MDG au festival de Glastonbury

MDG a collaboré avec Arcadia Spectacular pour le festival de Glastonbury en fournissant deux de ses monstrueuses machines à brouillard Me8, à Pangea (la Pangée), la nouvelle création fantastique d’Arcadia.

© Ben-Daure – Arcadia-Glastonbury

Baptisée en référence au supercontinent massif qui, il y a 300 millions d’années, s’est fractionné pour former les sept continents qui nous séparent aujourd’hui, Pangea est une toute nouvelle installation taillée sur mesure et créée en exclusivité pour Glastonbury. Elle remplace le célèbre Spider (l’Araignée) d’Arcadia, qui a habité l’espace durant dix ans, et constitue l’une des premières installations majeures du générateur de brouillard Me8 MDG.

« Pour la première année d’une installation permanente prévue pour durer cinq ans, nous avons pu, avec Pangea, « aller en ville » à une échelle totalement différente de celle d’un spectacle de tournée », déclare Cyrus Bozorgmehr, responsable de la communication chez Arcadia.
« Nous voulions explorer ce qui est possible dans un espace tridimensionnel avec une plus large perspective d’extension vers le haut et voir comment on pourrait s’emparer du volume au-dessus de la tête des gens pour créer une expérience d’immersion totale sur l’ensemble du site. »

© Lukonic barnyard – Arcadia-Glastonbury

Pour atteindre cet objectif, une structure centrale massive à plusieurs niveaux a été conçue et entièrement réalisée, comme toutes les créations d’Arcadia, en réutilisant de la ferraille abandonnée glanée dans le monde entier. La pièce maîtresse est une gigantesque grue portuaire de 50 m provenant des quais tout proches d’Avonmouth, équipée de projecteurs et d’éléments pyrotechniques, dont le compartiment moteur sert d’espace opérationnel pour les systèmes de contrôle.

La grue repose sur un ancien radôme militaire sphérique utilisé comme surface de projection, placé au-dessus d’une cabine de DJ au plancher maillé sur une plateforme qui tourne sur 360° au-dessus du public, ce qui donne une directivité totalement immersive sur l’ensemble du site. « Tout autour de la cabine du DJ, on a différents visuels avec une atmosphère intense et quelque peu « délirante » à chaque niveau et une lumière chaude de style tungstène en bas », explique Dorian Cameron-Marlow, responsable technique de la production d’Arcadia.

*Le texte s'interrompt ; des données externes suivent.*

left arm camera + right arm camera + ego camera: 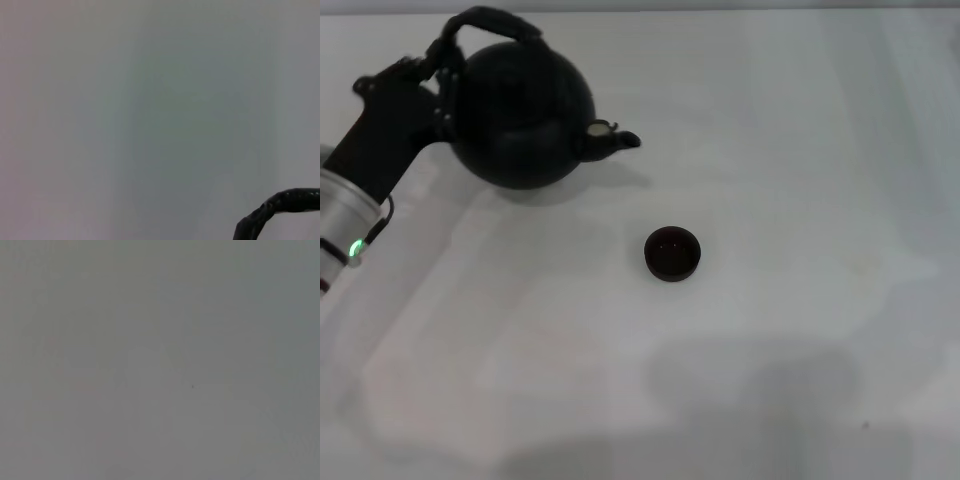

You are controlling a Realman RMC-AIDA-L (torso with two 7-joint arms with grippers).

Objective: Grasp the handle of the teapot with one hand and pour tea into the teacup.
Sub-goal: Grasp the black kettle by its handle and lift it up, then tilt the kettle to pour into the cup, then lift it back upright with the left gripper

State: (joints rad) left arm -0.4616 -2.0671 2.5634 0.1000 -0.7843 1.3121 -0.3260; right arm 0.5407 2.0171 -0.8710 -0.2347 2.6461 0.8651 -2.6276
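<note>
Teapot [525,115] sits at the far left of the white table [800,330], and we've got our left gripper [442,85] up against the side away from the spout, right where the handle [485,22] comes down to meet the body. That makes sense to us for a pour: holding from the back of the hoop leaves the spout [618,141] free to tip forward, and it already points roughly toward the teacup [672,253], which stands well apart, nearer the middle of the table. The pot looks tilted a bit toward the spout side, with a shadow under it, so we'd guess it's being carried, but we can't swear it's off the table. Honestly the grip itself is the murky bit: the black fingers blend into the black pot in the head view, so we can't tell whether they're clamped on the handle or just beside it. Our left wrist view only catches a curved piece of the handle [280,207] in one corner against blank surface, no fingers at all. Right arm isn't in the head view, and its wrist camera shows nothing but plain grey, so we figure it's parked somewhere out of the way. Whether the cup holds anything, we can't make out.
</note>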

© Ben-Daure – Arcadia-Glastonbury

« Fonctionnant comme des écrans de projection, la sphère du radôme et les niveaux supérieurs ajoutent des éléments visuels très forts, alors que la grue nous permet d’accéder au ciel d’une manière totalement différente et de jouer avec l’espace.

L’éclairage de la flèche donne un aspect d’architecture spectaculaire et de puissants effets Beam. C’est sans doute la zone la plus importante pour les générateurs de brouillard Me8 de MDG. « Nous avons utilisé les grands effets de Beam pour balayer les foules, La brume des Me8 les a rendus extrêmement efficaces et d’une force extraordinaire », ajoute Cameron-Marlow.

« La brume était si fine qu’on ne la voyait vraiment qu’à ce moment-là. C’était donc étonnamment aérien lorsqu’on voyait le passage de ce grand faisceau qui tournait dans la foule comme un débarquement d’extraterrestres ! »
« Au cours des cinq prochaines années, l’objectif est de conquérir le ciel », explique Bozorgmehr. « Il est donc essentiel d’avoir un éclairage qui ressorte parfaitement à une hauteur de 30 m dans l’espace.

Cameron-Marlow confirme : « Nous avons une structure avec laquelle on peut interagir pleinement, ce qui nous donne d’immenses possibilités d’action sur un volume sphérique mouvant de 50 m, qui doit impressionner une foule de plusieurs dizaines de milliers de personnes, dépasser les 80 m de l’espace central de l’aréna, atteindre le pourtour et bien au-delà.
L’éclairage et les effets doivent être visibles à grande échelle et, pour cela, il faut disposer d’un beau brouillard pour les révéler pleinement. On peut avoir les projecteurs les plus puissants du monde, si on n’a pas un très bon plan de distribution de brouillard, l’éclairage n’aura aucun effet. »

© Sarah-Ginn – Arcadia-Glastonbury

Ce qui est incroyable, c’est que Cameron-Marlow et l’équipe ont réussi à atteindre leur objectif en n’utilisant que deux générateurs de brouillard Me8. Chacun a 8 buses de sortie et peut produire 800 m3 de fin brouillard d’un blanc pur par minute.

Ils sont placés de part et d’autre de l’aréna, et à partir de ces positions, le brouillard est canalisé par un système complexe de tubulures vers six réverbères sculptés en forme d’arbres, caractéristique ancienne des installations d’Arcadia, qui symbolisent l’interpénétration de l’industriel et de l’organique. Chaque Me8 est raccordé par une conduite à trois des arbres sculptés puis, à partir du centre de chaque arbre, le brouillard est dirigé vers le haut de chaque brindille et en sort par les extrémités.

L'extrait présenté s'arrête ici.